> Exercise details
In the records below, find the line holding "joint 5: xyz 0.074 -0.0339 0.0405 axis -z" and the line holding "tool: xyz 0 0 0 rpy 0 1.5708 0". Set down both, with every line between them, exactly.

> Provided material
+---+

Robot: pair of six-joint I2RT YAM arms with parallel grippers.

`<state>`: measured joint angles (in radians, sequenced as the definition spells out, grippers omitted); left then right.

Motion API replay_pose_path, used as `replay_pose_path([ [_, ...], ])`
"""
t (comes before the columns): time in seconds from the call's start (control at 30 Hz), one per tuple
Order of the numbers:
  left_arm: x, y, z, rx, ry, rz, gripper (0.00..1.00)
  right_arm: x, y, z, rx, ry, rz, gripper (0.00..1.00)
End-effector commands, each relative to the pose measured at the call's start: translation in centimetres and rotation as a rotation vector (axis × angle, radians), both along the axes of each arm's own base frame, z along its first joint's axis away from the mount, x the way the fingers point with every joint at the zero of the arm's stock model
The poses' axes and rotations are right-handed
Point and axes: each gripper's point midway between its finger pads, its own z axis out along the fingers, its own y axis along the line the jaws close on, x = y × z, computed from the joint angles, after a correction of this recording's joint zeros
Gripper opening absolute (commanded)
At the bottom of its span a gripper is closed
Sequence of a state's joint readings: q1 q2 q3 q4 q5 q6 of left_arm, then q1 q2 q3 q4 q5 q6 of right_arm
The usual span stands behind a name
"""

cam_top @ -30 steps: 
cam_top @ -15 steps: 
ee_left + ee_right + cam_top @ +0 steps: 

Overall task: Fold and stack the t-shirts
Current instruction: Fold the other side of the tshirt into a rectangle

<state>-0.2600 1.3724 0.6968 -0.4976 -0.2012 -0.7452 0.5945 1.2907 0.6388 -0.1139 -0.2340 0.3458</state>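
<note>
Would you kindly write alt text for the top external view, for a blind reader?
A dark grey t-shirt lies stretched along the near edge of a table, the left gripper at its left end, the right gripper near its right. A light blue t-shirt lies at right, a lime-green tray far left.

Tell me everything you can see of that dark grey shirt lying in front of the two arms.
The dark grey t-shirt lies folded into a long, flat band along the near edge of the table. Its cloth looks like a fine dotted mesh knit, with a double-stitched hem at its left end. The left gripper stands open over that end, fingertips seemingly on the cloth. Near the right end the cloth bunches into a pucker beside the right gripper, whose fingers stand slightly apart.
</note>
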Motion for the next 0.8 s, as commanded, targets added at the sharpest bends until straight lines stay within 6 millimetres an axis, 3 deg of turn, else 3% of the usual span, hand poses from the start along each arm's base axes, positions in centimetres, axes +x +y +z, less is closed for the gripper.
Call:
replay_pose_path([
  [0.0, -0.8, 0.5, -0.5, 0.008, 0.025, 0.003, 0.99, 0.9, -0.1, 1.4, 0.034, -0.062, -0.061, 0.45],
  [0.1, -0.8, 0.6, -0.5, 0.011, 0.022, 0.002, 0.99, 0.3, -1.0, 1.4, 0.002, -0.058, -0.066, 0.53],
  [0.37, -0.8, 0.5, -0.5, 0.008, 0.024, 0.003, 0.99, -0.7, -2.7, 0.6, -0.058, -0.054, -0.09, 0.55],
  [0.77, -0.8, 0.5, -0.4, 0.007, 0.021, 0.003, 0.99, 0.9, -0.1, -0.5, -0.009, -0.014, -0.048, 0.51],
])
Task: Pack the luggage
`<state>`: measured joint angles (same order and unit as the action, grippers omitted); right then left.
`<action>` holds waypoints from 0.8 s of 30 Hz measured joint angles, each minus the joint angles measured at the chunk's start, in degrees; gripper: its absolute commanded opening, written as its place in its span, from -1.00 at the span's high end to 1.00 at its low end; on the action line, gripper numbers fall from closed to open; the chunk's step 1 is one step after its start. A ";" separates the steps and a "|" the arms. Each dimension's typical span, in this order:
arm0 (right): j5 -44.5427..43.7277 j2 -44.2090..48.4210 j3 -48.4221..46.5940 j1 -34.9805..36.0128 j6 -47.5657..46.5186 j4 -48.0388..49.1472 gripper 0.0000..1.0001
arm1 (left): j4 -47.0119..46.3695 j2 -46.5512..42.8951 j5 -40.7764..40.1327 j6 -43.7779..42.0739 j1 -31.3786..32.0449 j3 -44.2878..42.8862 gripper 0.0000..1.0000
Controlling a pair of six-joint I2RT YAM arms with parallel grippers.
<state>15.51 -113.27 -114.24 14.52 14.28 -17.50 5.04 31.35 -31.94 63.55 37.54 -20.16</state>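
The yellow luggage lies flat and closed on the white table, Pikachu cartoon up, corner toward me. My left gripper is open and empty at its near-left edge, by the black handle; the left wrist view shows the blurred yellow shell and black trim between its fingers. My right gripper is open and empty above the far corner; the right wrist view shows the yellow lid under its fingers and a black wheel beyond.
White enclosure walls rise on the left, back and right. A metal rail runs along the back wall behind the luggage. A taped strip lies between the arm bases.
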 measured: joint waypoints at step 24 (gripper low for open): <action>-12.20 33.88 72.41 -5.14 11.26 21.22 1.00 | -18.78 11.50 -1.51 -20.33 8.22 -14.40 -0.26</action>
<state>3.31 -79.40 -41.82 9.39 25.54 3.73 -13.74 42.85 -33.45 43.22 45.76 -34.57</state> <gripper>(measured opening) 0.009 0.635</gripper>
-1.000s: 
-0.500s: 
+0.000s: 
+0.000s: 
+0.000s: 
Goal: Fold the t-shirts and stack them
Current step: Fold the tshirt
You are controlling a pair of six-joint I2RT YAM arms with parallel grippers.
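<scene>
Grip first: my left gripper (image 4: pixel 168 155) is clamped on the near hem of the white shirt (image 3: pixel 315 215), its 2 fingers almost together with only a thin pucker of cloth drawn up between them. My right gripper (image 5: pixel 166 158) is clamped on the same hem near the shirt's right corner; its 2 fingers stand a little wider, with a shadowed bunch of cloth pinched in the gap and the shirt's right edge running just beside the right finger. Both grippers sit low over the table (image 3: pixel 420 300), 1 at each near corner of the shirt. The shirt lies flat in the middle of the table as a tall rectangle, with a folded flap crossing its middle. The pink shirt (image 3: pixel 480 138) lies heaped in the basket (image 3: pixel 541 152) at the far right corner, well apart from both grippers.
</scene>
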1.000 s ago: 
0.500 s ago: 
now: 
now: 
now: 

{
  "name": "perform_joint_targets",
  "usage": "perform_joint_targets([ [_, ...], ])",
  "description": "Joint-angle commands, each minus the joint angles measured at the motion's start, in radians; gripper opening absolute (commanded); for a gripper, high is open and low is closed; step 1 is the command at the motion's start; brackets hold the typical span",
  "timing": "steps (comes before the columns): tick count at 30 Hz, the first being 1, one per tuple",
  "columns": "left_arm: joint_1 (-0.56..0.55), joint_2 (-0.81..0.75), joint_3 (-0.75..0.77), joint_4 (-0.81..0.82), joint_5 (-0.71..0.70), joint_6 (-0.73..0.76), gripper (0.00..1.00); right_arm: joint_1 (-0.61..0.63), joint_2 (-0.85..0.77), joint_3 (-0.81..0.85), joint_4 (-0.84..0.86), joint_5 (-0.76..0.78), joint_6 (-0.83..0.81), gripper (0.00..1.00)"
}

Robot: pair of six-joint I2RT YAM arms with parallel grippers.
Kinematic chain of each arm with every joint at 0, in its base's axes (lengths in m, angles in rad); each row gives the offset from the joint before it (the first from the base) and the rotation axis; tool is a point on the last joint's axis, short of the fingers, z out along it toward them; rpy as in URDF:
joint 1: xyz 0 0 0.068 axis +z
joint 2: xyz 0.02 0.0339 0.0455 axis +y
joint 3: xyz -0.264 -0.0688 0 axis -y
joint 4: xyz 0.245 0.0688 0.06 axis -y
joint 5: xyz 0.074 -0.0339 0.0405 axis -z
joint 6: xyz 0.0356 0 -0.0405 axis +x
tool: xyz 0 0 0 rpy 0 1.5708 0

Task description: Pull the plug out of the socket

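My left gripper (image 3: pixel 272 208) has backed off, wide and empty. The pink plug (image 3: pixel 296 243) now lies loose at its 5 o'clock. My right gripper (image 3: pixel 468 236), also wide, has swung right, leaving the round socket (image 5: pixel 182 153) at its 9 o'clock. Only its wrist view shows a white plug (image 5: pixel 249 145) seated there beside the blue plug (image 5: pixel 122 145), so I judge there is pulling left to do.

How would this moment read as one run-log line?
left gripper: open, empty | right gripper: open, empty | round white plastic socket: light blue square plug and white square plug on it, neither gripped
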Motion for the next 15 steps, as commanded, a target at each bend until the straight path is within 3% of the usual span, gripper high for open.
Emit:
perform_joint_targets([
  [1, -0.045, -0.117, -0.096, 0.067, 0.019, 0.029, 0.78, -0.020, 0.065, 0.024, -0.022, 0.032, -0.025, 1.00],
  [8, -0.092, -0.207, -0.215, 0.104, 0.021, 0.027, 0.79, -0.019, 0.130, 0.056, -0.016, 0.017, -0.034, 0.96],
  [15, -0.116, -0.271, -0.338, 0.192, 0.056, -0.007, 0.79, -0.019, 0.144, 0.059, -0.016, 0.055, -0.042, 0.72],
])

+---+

> Result below
joint 5: xyz 0.074 -0.0339 0.0405 axis -z
joint 6: xyz 0.0356 0 -0.0405 axis +x
tool: xyz 0 0 0 rpy 0 1.5708 0

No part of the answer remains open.